Highwoods general manager Austen Moran said: “The work is progressing extremely well. Lakes & Greens have been unbelievably professional and neat and tidy in relation to the way they’ve carried out the work.
“Minimal disruption to the players and surfaces has been our aim, and we’ve achieved that and more.”
Once the installation process is complete, 9,000m of piping will have been installed below ground as part of a system which will see green approach watering at Highwoods for the first time.
Aided by the favourable weather, eight greens and green approaches, and six tees, were done during the first five weeks of the work.
An immense amount of thought and planning has gone in to the project through the management team, led by Moran and Jamie Melham, and the work has started in the wetter parts of the course.
Golfers have been playing as normal while the work has been going on and Moran received fantastic feedback on the condition of the course, plus the welcome received, following the annual Sussex past captains versus Sussex managers/secretaries match (which the secretaries won 7-3) at Highwoods last Thursday.
The new system will be far more intelligent and sophisticated, not to mention environmentally friendly, than the club’s existing irrigation system which, after years of repairs, has lasted more than double its anticipated lifespan at the time of its installation 40 years ago.
Boasting a built-in rain sensor which knows how much rain has fallen, the new system will provide a much more efficient delivery and even distribution of irrigation to all the areas that need it, helping the management of the tees, greens and approaches.
The system is computer controlled (and can also be operated via a mobile app), enabling the operator to go through each sprinkler and tell it how much water to deliver. The quantities can be changed on a rolling basis and there are 150 different delivery options available.
As well as improving the condition of the course, the new system will be far better from an ecological standpoint.
The club will be putting in 150% more sprinklers, but may even use less water than it currently does because it will irrigate in a more efficient and intelligent way. It will allow less chemicals and fertilisers to be used too.

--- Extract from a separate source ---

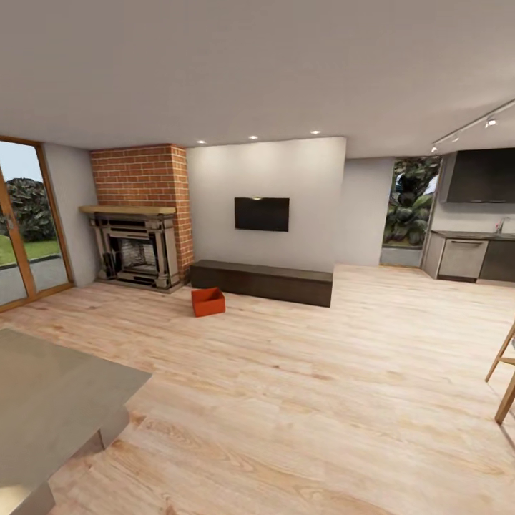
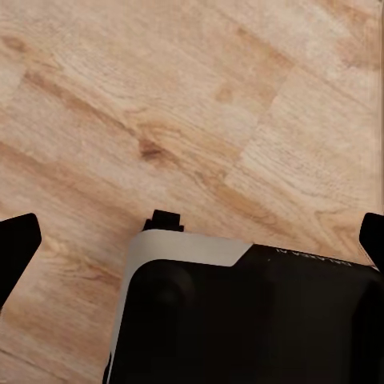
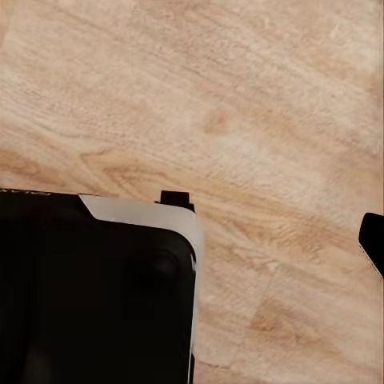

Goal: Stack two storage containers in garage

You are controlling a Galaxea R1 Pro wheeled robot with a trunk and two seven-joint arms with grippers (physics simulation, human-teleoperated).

On top of that, bird boxes are already in place, a wild flower planting scheme has been introduced and two ‘bug hotels’ - neatly-constructed creations made up of waste materials which will allow bugs to thrive - will be created.
“We’re trying to be as environmentally conscious as we can be while looking after 120 acres of the local area,” said Moran, who added that the club is still receiving membership applications even at times of the year when you wouldn’t generally expect to.
“Across the board the whole club is in a good position. We continue to improve and invest; we’re standing still and becoming complacent. We want to make sure we keep improving the facilities.
“The last few years we’ve done underground drainage to help with the wetter areas of the course and this is the next phase of the board’s vision to try and achieve the best they can for the golf club and get all-year-round golf.”
Work on the new irrigation system is expected to be completed by the end of February.